• [WHAT YOU WILL DO]:
Reproduce precisely the lines of the listing below, starting with the line that contains "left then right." and stopping after the line that contains "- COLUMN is"; include nothing else.

=== GIVEN ENTRIES ===

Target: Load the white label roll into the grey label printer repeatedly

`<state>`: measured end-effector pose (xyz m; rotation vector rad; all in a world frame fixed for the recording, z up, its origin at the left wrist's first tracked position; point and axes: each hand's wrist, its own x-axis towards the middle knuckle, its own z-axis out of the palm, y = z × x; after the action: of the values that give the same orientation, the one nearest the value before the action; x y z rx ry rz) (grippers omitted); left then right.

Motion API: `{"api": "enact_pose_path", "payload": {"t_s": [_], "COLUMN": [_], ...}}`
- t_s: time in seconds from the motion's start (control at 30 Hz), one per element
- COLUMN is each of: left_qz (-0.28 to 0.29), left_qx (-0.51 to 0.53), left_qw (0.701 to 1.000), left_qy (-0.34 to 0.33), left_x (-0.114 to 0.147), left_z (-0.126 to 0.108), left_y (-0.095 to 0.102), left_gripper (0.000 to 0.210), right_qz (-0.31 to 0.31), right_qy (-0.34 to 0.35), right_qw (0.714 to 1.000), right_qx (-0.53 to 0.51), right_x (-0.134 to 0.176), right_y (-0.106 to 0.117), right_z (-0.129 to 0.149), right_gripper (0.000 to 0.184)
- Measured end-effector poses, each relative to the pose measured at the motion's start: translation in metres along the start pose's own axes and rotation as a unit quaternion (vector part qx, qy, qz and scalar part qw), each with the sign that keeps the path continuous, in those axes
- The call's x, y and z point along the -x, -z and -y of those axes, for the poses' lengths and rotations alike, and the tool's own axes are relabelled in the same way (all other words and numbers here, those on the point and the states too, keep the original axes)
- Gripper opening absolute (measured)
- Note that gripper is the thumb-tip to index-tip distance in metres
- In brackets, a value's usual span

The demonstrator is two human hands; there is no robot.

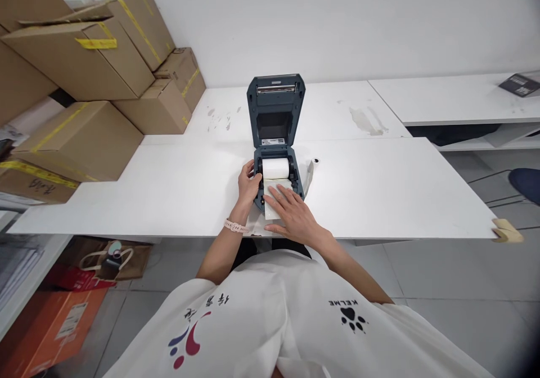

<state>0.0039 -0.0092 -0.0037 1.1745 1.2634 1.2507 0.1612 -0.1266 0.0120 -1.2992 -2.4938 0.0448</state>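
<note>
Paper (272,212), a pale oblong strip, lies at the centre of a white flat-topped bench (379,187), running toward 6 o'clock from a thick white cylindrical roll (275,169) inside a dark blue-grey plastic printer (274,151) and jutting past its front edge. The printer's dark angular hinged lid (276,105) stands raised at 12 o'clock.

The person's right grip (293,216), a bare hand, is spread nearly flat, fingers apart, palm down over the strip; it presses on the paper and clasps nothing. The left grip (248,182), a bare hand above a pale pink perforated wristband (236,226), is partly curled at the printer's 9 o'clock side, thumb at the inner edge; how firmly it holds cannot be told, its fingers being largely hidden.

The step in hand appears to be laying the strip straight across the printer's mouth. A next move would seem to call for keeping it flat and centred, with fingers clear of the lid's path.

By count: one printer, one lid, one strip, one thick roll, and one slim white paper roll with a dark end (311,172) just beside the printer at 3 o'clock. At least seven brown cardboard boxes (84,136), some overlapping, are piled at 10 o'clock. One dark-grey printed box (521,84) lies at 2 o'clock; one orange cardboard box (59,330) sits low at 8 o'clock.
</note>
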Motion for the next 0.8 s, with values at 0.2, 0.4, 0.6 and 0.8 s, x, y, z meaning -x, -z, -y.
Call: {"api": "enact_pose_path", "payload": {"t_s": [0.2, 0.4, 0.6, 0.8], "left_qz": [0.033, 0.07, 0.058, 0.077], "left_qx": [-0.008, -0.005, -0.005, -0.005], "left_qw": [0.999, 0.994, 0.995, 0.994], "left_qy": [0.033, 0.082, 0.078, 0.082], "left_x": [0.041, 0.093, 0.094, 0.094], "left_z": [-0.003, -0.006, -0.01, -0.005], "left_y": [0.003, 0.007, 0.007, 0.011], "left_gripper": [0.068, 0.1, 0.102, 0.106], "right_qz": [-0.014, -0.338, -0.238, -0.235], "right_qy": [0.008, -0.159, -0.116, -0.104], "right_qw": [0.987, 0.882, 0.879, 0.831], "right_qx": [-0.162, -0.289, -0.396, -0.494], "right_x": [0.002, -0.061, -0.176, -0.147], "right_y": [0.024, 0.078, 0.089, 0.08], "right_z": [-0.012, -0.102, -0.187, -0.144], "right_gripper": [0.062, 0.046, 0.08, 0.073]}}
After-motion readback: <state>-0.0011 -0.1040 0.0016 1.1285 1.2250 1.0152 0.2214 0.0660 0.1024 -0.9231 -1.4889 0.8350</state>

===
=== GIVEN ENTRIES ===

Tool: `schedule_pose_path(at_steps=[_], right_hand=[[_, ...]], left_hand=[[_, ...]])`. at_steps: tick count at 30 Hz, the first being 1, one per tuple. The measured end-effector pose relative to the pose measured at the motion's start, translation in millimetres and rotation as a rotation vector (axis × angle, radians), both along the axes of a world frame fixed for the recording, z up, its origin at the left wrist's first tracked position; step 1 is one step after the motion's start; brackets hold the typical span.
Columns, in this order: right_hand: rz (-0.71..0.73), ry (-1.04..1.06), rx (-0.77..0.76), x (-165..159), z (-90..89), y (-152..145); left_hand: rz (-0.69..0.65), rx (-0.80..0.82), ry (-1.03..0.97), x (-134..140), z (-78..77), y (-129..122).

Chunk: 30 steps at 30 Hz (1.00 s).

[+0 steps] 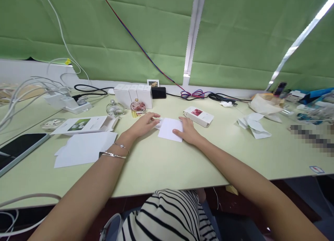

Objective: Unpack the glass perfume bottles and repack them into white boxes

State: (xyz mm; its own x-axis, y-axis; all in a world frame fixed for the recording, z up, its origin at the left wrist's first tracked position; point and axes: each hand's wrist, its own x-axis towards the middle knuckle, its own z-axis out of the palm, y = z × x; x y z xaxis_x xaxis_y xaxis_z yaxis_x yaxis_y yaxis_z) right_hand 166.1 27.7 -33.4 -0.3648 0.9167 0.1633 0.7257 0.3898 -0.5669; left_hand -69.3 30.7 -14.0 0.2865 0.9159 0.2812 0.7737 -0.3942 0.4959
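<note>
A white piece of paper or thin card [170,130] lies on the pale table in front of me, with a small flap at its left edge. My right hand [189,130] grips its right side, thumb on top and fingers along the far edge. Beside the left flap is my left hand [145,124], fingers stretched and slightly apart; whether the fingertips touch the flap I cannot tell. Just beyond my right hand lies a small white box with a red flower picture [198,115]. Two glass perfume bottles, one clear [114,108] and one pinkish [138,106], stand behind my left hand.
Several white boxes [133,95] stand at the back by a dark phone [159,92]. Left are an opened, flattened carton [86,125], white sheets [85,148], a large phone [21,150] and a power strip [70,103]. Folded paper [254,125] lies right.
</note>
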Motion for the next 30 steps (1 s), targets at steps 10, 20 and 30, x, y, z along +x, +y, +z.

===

• [RESPONSE]:
`<state>`: measured end-effector pose (xyz m; rotation vector rad; all in a world frame fixed for the recording, z up, its origin at the left wrist's first tracked position; point and axes: each hand's wrist, its own x-axis towards the middle knuckle, its own z-axis out of the palm, y = z × x; after the action: of the values that give the same orientation, the one nearest the value before the action; x y z rx ry rz) (grippers omitted); left then right.

Motion API: `{"api": "enact_pose_path", "payload": {"t_s": [_], "COLUMN": [_], ...}}`
- t_s: time in seconds from the motion's start (control at 30 Hz), one per element
- COLUMN is each of: left_qz (-0.28 to 0.29), left_qx (-0.51 to 0.53), left_qw (0.701 to 1.000), left_qy (-0.34 to 0.33), left_x (-0.114 to 0.147), left_z (-0.126 to 0.108), left_y (-0.095 to 0.102), left_gripper (0.000 to 0.210), right_qz (-0.31 to 0.31), right_qy (-0.34 to 0.35), right_qw (0.714 to 1.000), right_qx (-0.53 to 0.51), right_x (-0.134 to 0.176), right_y (-0.106 to 0.117), right_z (-0.129 to 0.149), right_gripper (0.000 to 0.184)

The exercise requires nothing else.